The contract should ensure a flow of information between all concerned so that status determinations can be carried out and confirm who is responsible for operating PAYE.
Communicate to illuminate
Clear communication is key to minimising the risk of being caught out by IR35, but many struggle to put this principle into practice, especially given the lack of understanding around the new legislation and a palpable degree of resentment against it among many businesses and individuals.
Since IR35 is not going away, the answer is to address these concerns before the new legislation comes into force.
Every company should have policies, procedures and contractual protections (in commercial agreements) in place to ensure information can be passed smoothly up and down contract chains
A simple but surprisingly useful step businesses can take is to maintain IR35 checklists, which can be drawn up in consultation with advisers, or by referring to HMRC's online "Check employment status for tax" (CEST) pages.
Several businesses and individuals have reported frustrations with using the dynamic CEST tool, however HMRC's guidance around IR35 should be read carefully and factored into approaches to compliance.
A number of those who stand to be affected by IR35 have expressed surprise and dismay that HMRC has not launched a mass awareness or guidance campaign about the changes to off-payroll working rules, and fear being tripped up by inaccurate hearsay.
Again, given that this is unlikely to change, the onus is on companies and individuals to check the information that has been published on HMRC's website.
When dealing with an international group, does IR35 apply?
If work is being provided to a business by a contractor who is not UK resident, this may fall outside the remit of IR35.
For IR35 to apply, the contractor needs to be a UK tax resident.
Tax residency rules can be complex, and this is something both companies and individuals should give due consideration to when assessing their IR35 status.
Whether IR35 applies will therefore be a question of fact.
It has come as a shock to many individuals who provide services through intermediaries that IR35 does not have a direct correlation with their employment rights.
It does not automatically follow that if you are assessed as ‘employed’ for tax purposes under IR35, you are similarly classed as ‘employed’ for employment law purposes (although the tests for both are very similar).
There has however been a notable trend towards individuals asserting ‘worker status’ (for employment purposes), where they are deemed to be an employee for tax purposes.
This is because they are paying tax as employees, but have no corresponding protection under employment law, and want to align the two positions.
If large numbers of individuals begin to assert worker status, this could impact employers who may have to rethink their business models.
Given the complications that can arise and the way tax and employment law treat individuals differently, organisations need to consider carefully how they communicate with individuals and, more importantly, what strategies to adopt from April 2020.
For example, they should consider whether it is it better to provide individuals with worker status, so the dichotomy between tax and employment law is eliminated; or retain two separate statuses, which can be confusing; or simply terminate the arrangement with some individuals altogether.
Any decision about changes of status need to be considered carefully, preferably in consultation with a professional adviser.

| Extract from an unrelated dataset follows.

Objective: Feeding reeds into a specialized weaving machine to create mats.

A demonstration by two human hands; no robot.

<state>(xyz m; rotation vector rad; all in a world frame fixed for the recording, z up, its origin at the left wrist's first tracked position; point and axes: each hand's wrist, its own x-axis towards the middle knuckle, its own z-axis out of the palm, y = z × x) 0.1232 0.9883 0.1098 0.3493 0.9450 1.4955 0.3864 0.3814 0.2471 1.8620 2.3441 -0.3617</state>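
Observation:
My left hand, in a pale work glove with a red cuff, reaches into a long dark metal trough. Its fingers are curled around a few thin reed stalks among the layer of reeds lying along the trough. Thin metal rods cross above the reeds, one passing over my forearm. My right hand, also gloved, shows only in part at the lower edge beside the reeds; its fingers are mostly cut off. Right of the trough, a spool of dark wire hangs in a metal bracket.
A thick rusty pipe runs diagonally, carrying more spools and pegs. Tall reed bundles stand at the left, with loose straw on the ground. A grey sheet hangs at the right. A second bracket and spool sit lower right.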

Part time consultants operating through intermediaries, even those providing services to others at the same time, can still be caught by IR35.
When assessing an individual's IR35 status for a particular relationship, the fact that a person's engagements by other clients are not classed as employment is irrelevant.

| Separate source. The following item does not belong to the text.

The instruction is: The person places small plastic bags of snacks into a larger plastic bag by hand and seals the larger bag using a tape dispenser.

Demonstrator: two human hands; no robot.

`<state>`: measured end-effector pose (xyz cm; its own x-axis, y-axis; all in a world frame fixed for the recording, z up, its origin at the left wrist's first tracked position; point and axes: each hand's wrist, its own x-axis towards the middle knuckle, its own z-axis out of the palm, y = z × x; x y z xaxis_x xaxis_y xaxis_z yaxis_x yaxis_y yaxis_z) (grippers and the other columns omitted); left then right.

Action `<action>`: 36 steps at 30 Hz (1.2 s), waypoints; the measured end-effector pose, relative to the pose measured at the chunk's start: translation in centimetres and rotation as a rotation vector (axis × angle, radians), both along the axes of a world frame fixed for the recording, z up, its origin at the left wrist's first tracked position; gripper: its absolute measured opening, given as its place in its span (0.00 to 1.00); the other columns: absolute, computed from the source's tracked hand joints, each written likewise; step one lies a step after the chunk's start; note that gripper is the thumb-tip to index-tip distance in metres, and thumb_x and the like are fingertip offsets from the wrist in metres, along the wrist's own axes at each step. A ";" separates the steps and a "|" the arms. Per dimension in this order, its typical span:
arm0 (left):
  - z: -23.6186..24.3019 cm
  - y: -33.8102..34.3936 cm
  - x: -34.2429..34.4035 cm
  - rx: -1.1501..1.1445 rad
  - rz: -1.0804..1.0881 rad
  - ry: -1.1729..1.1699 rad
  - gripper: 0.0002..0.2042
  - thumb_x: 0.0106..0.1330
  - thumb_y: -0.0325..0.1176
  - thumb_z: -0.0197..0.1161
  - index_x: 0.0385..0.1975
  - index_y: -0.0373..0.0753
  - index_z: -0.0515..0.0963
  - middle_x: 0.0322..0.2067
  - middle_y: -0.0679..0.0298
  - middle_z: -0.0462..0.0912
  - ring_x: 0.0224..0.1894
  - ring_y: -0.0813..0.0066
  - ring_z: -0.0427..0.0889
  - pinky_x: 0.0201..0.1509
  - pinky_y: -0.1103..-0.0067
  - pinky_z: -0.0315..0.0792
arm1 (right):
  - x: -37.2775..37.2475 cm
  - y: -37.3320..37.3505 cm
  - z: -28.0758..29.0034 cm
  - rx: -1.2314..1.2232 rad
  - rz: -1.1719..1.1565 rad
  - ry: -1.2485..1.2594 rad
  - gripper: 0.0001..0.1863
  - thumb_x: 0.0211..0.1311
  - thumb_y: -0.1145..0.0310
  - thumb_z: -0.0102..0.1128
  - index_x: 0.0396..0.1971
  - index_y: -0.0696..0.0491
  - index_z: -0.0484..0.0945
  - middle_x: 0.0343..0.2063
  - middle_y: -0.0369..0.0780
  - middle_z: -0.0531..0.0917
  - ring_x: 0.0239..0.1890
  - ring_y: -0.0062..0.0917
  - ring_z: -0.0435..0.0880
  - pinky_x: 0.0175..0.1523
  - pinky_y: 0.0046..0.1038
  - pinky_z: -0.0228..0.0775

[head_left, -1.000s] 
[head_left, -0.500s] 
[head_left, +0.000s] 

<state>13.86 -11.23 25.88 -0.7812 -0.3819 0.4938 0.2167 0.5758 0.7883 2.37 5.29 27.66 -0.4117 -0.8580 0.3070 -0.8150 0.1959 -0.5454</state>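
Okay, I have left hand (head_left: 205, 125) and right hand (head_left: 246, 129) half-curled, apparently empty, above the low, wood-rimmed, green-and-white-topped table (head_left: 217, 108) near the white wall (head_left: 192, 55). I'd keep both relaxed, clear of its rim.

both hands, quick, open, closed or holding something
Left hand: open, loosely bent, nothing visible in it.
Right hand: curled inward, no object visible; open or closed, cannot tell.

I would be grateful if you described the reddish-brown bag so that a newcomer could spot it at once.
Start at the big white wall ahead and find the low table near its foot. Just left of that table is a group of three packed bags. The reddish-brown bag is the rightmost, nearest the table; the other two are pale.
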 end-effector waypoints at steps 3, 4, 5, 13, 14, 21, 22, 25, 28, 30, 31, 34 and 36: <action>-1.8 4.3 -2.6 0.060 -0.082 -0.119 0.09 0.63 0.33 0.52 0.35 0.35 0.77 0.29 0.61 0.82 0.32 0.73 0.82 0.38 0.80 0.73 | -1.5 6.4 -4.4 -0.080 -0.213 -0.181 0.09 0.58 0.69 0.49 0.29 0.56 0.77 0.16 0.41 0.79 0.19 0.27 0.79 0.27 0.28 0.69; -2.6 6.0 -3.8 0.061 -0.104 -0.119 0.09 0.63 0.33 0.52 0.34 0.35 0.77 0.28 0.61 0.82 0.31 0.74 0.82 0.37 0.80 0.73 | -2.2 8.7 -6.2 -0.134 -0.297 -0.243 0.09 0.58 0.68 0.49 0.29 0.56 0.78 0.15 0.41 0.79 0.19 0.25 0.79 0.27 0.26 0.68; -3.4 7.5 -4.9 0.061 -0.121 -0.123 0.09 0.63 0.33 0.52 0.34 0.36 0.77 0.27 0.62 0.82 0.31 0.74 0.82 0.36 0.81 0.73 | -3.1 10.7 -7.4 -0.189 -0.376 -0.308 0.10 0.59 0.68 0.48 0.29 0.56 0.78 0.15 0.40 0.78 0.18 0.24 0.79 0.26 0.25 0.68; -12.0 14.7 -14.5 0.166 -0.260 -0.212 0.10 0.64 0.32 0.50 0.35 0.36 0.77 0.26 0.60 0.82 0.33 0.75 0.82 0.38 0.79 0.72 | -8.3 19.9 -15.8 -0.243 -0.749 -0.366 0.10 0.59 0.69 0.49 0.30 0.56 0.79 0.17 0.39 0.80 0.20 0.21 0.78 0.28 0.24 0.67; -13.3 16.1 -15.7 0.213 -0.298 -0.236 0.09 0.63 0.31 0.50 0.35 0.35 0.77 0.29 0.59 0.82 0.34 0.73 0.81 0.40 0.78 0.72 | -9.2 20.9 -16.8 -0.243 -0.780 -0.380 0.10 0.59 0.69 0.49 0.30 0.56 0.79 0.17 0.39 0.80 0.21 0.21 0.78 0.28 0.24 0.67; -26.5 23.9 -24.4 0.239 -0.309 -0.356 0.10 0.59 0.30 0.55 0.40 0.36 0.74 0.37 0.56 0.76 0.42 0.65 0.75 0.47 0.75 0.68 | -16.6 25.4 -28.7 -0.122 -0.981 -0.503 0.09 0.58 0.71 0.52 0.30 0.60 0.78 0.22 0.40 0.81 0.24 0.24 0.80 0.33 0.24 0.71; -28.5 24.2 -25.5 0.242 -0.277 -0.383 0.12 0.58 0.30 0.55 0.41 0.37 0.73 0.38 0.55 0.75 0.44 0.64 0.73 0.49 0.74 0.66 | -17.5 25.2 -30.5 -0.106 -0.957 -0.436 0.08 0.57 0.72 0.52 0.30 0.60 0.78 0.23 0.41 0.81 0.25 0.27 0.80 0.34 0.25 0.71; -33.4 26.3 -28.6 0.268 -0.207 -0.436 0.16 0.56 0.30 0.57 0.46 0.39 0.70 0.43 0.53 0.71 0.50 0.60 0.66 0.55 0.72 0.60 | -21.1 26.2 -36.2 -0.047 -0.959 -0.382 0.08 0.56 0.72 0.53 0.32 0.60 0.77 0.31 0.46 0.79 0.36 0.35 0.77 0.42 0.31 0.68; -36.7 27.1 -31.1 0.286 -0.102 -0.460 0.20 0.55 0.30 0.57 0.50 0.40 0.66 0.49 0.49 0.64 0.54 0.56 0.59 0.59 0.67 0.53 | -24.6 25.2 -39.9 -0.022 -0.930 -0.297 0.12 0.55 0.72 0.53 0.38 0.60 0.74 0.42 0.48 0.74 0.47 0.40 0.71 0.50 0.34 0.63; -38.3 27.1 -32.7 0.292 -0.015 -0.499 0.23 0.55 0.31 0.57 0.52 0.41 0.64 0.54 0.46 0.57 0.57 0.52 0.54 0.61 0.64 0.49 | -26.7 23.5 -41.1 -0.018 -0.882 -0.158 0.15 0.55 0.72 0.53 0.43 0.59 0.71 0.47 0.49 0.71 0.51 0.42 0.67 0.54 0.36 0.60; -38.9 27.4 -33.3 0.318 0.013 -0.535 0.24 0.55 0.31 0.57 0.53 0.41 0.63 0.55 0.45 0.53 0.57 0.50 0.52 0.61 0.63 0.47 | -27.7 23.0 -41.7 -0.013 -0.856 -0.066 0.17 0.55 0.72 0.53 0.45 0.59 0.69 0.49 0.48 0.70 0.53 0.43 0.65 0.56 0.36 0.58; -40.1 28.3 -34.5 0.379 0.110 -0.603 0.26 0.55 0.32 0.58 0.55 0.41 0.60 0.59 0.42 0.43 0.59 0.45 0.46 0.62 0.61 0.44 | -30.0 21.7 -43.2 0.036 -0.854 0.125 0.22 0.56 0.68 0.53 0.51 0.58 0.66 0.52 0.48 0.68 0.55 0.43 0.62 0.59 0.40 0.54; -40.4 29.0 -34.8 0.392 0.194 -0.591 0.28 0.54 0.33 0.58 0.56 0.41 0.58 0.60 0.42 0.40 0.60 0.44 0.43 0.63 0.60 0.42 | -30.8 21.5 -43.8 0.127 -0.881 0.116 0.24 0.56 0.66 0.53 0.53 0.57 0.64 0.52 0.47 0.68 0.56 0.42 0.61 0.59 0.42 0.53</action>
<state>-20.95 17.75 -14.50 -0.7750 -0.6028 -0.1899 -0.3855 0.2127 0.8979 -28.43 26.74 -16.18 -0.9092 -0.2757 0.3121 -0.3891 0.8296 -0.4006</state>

A tribunal will look at the facts of the specific engagement to determine whether IR35 applies.
Will business costs rise as a consequence of IR35?
The ultimate aim of IR35 is for HMRC to boost tax receipts from workers who are wrongly benefiting from lower tax rates charged to companies, when they should be paying National Insurance Contributions (NICs) and PAYE on earnings in the same way as regular employees.
This raises the question of where the increased tax burden will fall once IR35 comes into force in April next year.
Contract workers may decide to increase their fees, while end users of workers' services may push for lower rates to compensate for having to pay employer's NICs for contractors.
How this plays out will depend on individual circumstances and is generally a commercial negotiation point, but it is likely that the overall cost of doing business in the UK will rise as a result of this legislative change.
Keeping calm and carrying on
It should be stressed that the enhanced scope of IR35 is not an end to consultancy or contractor relationships.
For parties who wish to maintain a non-employment relationship, certain steps may be necessary to ensure these arrangements are not caught by IR35.
For instance, it is advisable for clients to agree fixed project fees, rather than hourly rates for time and materials.
Contracts made on a time and material basis are often viewed by HMRC and tribunals as being more akin to an employment relationship (and thus susceptible to IR35).
Fixed project fees, however, tend to fall more on the side of self-employment, although it should be noted that fee arrangements are just one aspect of the employment status assessment.
Additionally, companies should ensure that individuals do not appear in their organisation charts, have company email addresses, use company stationary or computer systems free-of-charge, as these all strengthen the argument that a worker is an employee, rather than a contractor.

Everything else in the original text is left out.